Feb. 16, 2021|Toronto Star via UVic News
After two decades of hiding his ancestral tongue, Levi Martin was reintroduced to Tla-o-qui-aht and is one of the estimated 10 percent to speak it fluently. And as one of the many children sent to Residential Schools, he isn’t the only one that struggled after losing a crucial part of his identity. Thankfully, a platform called FirstVoices (launched in 2003) has a growing database of Indigenous languages and can be used as a reference guide for those hoping to learn or relearn. Those involved in the website’s efforts are always encouraging others to contribute their knowledge of different dialects, pronunciation, and more to safeguard against language extinction.
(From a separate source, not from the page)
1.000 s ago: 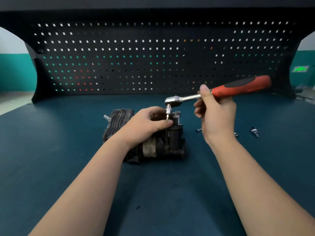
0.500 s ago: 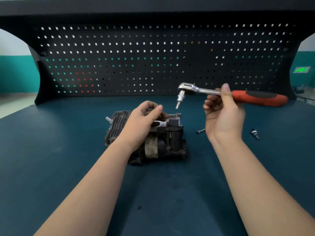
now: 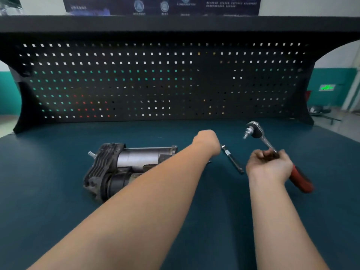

“Many of the languages are spoken as first languages by a very small handful of elders and those elders are passing on,” [Sonya Bird] said. “If language revitalization efforts don’t happen now, within the next decade or two, we’ll have lost a lot of those elders and knowledge keepers.”
Sonya Bird, an associate linguistics professor at the University of Victoria, is one of the many members a part of the Indigenous languages revitalization projects. Her area of focus has been pronunciation, particularly with long sequences of consonants, and providing the tools to achieve oral proficiency. If you wish to explore more of her work, The Copyright and Scholarly Communications Office encourages you to visit Dr. Bird’s publications through UVic’s institutional repository, UVicSpace and browse her list of her publications.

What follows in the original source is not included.